**EXERCISE OBJECTIVE:** Search the material for the word "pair" and copy every line in which it occurs.

(Beginning of TASK DATA)

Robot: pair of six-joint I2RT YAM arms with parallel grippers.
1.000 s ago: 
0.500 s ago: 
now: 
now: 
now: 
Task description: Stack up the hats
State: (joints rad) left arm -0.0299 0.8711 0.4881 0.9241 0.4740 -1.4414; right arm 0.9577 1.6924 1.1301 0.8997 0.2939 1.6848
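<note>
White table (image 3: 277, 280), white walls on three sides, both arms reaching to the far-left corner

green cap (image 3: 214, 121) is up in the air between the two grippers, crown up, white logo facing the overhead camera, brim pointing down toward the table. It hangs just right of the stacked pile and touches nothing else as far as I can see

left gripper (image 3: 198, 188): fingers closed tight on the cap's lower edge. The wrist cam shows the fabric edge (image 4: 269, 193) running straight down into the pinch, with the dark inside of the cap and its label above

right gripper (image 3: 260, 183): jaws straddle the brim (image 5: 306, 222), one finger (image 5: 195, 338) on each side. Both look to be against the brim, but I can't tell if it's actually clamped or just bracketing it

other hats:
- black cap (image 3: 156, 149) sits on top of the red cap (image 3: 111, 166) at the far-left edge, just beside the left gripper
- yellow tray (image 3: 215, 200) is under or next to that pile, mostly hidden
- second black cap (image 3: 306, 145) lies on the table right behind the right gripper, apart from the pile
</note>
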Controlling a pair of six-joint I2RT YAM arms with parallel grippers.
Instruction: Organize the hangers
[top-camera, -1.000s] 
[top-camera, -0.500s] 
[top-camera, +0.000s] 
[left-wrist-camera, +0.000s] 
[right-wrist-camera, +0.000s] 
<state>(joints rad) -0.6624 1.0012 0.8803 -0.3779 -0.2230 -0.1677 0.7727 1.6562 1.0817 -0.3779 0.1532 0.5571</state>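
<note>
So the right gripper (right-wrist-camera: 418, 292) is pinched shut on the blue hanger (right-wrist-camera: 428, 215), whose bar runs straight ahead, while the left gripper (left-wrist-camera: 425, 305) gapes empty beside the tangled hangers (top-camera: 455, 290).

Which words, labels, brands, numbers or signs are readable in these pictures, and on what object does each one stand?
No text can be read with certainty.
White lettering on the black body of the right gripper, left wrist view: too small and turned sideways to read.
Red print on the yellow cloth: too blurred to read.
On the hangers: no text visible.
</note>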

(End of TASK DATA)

**ANSWER TO THIS PROBLEM:**
Robot: pair of six-joint I2RT YAM arms with parallel grippers.
Controlling a pair of six-joint I2RT YAM arms with parallel grippers.

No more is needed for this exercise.